About this exercise:
Every line in the listing should be set down again verbatim.

Information supplied:
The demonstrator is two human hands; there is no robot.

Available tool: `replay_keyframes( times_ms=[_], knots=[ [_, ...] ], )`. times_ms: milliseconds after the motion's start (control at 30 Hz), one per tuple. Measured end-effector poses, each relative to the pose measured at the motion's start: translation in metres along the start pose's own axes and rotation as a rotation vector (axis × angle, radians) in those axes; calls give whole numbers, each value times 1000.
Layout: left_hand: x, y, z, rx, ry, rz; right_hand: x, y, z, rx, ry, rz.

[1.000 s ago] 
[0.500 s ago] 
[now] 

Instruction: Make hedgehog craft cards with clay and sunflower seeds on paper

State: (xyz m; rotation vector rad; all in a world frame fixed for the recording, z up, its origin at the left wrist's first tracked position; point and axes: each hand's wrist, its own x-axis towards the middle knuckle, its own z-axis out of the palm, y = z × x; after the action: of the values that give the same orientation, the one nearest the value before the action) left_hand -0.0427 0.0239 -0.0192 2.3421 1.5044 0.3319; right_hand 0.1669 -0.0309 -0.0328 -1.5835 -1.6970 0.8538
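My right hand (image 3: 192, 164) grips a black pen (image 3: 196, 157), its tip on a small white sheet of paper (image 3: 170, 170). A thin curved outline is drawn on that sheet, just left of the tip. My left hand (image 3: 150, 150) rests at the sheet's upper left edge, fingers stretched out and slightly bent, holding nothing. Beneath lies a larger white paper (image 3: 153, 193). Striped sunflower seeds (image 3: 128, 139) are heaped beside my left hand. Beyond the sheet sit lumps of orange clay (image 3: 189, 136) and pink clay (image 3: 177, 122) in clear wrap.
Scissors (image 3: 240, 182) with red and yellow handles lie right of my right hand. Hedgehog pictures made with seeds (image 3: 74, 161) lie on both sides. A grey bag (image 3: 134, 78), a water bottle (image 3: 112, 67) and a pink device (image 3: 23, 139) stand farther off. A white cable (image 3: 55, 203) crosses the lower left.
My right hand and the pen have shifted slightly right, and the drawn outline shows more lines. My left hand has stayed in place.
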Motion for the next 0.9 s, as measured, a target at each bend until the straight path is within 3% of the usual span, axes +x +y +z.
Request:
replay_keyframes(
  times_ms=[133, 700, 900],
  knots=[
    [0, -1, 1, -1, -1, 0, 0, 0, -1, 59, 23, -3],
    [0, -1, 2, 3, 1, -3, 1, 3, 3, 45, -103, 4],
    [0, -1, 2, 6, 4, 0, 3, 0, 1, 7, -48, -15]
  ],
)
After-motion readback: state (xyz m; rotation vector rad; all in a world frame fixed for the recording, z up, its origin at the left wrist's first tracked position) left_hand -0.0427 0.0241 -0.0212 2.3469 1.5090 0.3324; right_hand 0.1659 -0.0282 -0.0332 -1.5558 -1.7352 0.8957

Worked solution:
The demonstrator is two human hands; there is no robot.

Available tool: `replay_keyframes( times_ms=[_], knots=[ [_, ...] ], )`. times_ms: milliseconds after the motion's start (control at 30 Hz), one per tuple. Measured end-effector poses, each relative to the pose measured at the motion's start: translation in metres along the start pose's own axes and rotation as a rotation vector (axis × angle, radians) in those axes; calls give whole numbers, each value times 1000.
Layout: left_hand: x, y, z, rx, ry, rz; right_hand: x, y, z, rx, ry, rz.

[1.000 s ago] 
[0.500 s ago] 
[now] 

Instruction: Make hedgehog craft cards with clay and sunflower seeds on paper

State: (xyz m; rotation vector rad; all in a world frame fixed for the recording, z up, its origin at the left wrist's first tracked position; point and axes: each hand's wrist, its own x-axis towards the middle knuckle, its own z-axis out of the palm, y = z × x; after the action: of the values that give the same orientation, the one nearest the value before the action) left_hand -0.0427 0.0239 -0.0192 2.3421 1.5044 0.3319; right_hand 0.1669 -0.0309 -0.0328 -1.5835 -1.6970 0.8538
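My right hand (image 3: 192, 164) grips a black pen (image 3: 196, 157), its tip on a small white sheet of paper (image 3: 170, 170). A thin curved outline is drawn on that sheet, just left of the tip. My left hand (image 3: 150, 150) rests at the sheet's upper left edge, fingers stretched out and slightly bent, holding nothing. Beneath lies a larger white paper (image 3: 153, 193). Striped sunflower seeds (image 3: 128, 139) are heaped beside my left hand. Beyond the sheet sit lumps of orange clay (image 3: 189, 136) and pink clay (image 3: 177, 122) in clear wrap.
Scissors (image 3: 240, 182) with red and yellow handles lie right of my right hand. Hedgehog pictures made with seeds (image 3: 74, 161) lie on both sides. A grey bag (image 3: 134, 78), a water bottle (image 3: 112, 67) and a pink device (image 3: 23, 139) stand farther off. A white cable (image 3: 55, 203) crosses the lower left.
My right hand and the pen have shifted slightly right, and the drawn outline shows more lines. My left hand has stayed in place.
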Motion for the next 0.9 s, as measured, a target at each bend until the straight path is within 3% of the usual span, axes +x +y +z.
Request:
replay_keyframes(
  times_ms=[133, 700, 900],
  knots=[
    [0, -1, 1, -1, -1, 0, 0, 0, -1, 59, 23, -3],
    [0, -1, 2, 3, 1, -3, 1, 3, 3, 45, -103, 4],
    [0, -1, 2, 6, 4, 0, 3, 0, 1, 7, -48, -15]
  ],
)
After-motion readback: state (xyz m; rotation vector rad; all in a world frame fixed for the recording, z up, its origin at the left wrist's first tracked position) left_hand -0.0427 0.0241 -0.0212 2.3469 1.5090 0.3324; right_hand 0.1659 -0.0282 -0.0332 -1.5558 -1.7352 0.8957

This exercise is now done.